Corventis has already secured FDA clearance for its core sensor technology and just announced that it received a CE Mark, which means doctors and patients in the European Union and other countries that accept the CE Mark, now can potentially use the technology, which Corventis calls its AVIVO Mobile Patient Management System.
The Corventis system monitors respiration rate, patient activity levels, and fluid levels in a patient’s body through a water-proof, adhesive sensor that is applied to the patient's skin. Fluid levels are monitored by the sensor's impedance detector, which measures buildup of body fluid through indirect electrical measurement. That can serve as a proxy for built up fluid levels in the lungs, which leads to shortness of breath and puts pressure on pulmonary arteries. That threatens to cause heart failure and may lead to hospitalization to remove the fluid.

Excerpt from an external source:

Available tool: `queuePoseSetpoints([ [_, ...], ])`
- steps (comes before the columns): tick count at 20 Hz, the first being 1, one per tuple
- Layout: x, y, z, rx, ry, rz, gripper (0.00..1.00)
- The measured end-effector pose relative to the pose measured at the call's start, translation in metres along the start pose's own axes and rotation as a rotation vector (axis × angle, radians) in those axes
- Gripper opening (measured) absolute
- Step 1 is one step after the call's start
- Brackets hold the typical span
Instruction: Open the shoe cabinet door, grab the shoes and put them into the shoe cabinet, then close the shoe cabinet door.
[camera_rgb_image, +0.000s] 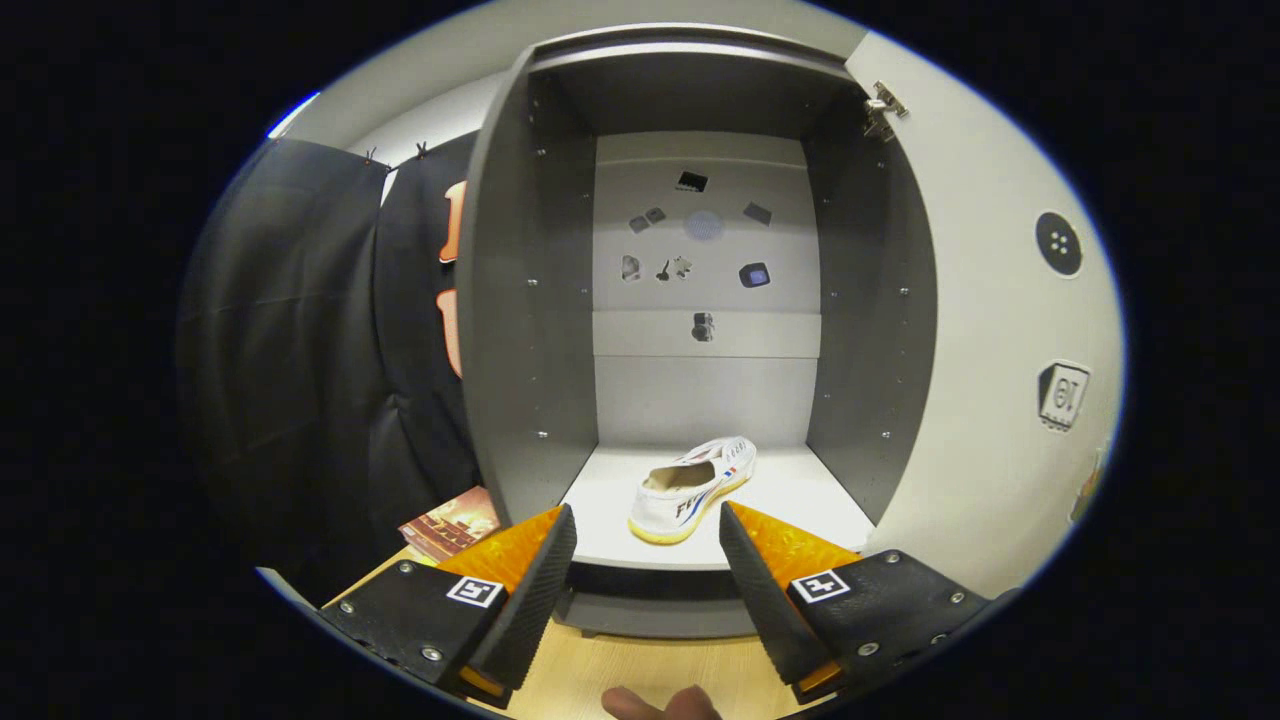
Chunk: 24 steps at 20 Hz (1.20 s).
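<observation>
Gripper view: the gripper (648, 530) hangs in front of the open shoe cabinet (520, 300), jaws spread wide and holding nothing, the cabinet door (990, 340) swung out to the right. A white shoe (692, 488) lies on the cabinet floor (800, 495) near its front edge, toe pointing inward, just beyond the jaws and clear of both. Below, a wooden surface (640, 665) carries a book (452, 525) by the cabinet's left front corner; a fingertip (660, 704) shows at the surface's near edge.

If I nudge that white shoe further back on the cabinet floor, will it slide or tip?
The white shoe sits flat on its sole, so it probably slides rather than tips. Its canvas-looking upper likely dents under the open gripper.
</observation>
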<state>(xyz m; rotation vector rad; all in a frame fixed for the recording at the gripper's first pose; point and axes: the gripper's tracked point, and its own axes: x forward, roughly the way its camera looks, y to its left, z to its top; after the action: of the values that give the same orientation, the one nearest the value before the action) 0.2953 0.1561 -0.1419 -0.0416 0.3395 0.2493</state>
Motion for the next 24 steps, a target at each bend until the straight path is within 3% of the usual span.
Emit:
queuePoseSetpoints([
  [4, -0.054, 0.014, 0.0, 0.053, 0.008, -0.001, 0.9],
  [11, -0.149, 0.004, 0.008, 0.04, -0.017, -0.054, 0.91],
  [17, -0.221, -0.047, 0.019, 0.057, -0.028, -0.111, 0.91],
  [24, -0.291, -0.126, 0.036, 0.144, -0.083, -0.122, 0.91],
])
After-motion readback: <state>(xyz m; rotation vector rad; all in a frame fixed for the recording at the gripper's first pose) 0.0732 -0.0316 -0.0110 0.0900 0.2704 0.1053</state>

Corventis' primary use case is for using the device to predict heart failure, which has been the aim of is MUSIC clinical trial. The company is also trying to determine if the system can accurately diagnose sleep apnea through changes in respiration and blood oxygen levels — a future version of the device will include a sensor for blood oxygen. Finally, another Corventis sensor hopes to capture more precise heart-rhythm disturbances in an effort to detect arrhythmias associated with stroke risk.

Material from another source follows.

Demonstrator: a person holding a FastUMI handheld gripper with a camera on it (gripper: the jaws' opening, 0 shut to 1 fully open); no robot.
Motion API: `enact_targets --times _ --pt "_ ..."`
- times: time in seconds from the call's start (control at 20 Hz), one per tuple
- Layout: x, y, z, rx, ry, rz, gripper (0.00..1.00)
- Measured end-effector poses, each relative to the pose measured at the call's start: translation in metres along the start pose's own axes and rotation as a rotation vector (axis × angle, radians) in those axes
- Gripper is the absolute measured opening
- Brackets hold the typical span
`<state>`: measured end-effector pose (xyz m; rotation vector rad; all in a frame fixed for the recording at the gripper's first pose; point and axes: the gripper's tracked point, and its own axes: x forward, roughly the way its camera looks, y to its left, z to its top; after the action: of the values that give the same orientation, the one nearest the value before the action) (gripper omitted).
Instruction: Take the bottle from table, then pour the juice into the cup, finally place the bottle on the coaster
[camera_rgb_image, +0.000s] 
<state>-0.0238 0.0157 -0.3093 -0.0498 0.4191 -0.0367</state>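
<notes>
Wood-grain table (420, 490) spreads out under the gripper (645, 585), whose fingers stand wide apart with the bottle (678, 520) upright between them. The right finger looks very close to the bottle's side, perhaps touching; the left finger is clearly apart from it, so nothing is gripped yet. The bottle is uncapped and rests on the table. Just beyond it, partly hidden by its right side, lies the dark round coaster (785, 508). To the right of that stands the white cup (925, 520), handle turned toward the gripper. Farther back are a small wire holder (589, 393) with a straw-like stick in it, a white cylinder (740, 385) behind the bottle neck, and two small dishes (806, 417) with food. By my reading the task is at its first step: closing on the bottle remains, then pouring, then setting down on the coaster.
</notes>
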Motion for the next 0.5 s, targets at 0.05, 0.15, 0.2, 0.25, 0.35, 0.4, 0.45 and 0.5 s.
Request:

Corventis is the first start-up that the West Wireless Health Institute has committed to after it announced in June it would soon launch a clinical trial with the company. The randomized trial will be supported by the National Institutes of Health Clinical and Translational Science Award (CTSA) National Consortium, which consists of 38 of the most prestigious academic medical centers in the United States. The trial is designed to clinically validate remote wireless monitoring technology in proactively managing heart failure patients and reducing hospital readmissions, according to the Institute's press release.
Corventis was spun out of PhiloMetron, which is a medical technology accelerator focused on developing therapeutic management systems for large unmet quality of life and healthcare needs. Corventis was PhiloMetron's first spin out, and it is financial backed by Kleiner, Perkins, Caufield & Byers, Mohr-Davidow Ventures and DAG Ventures.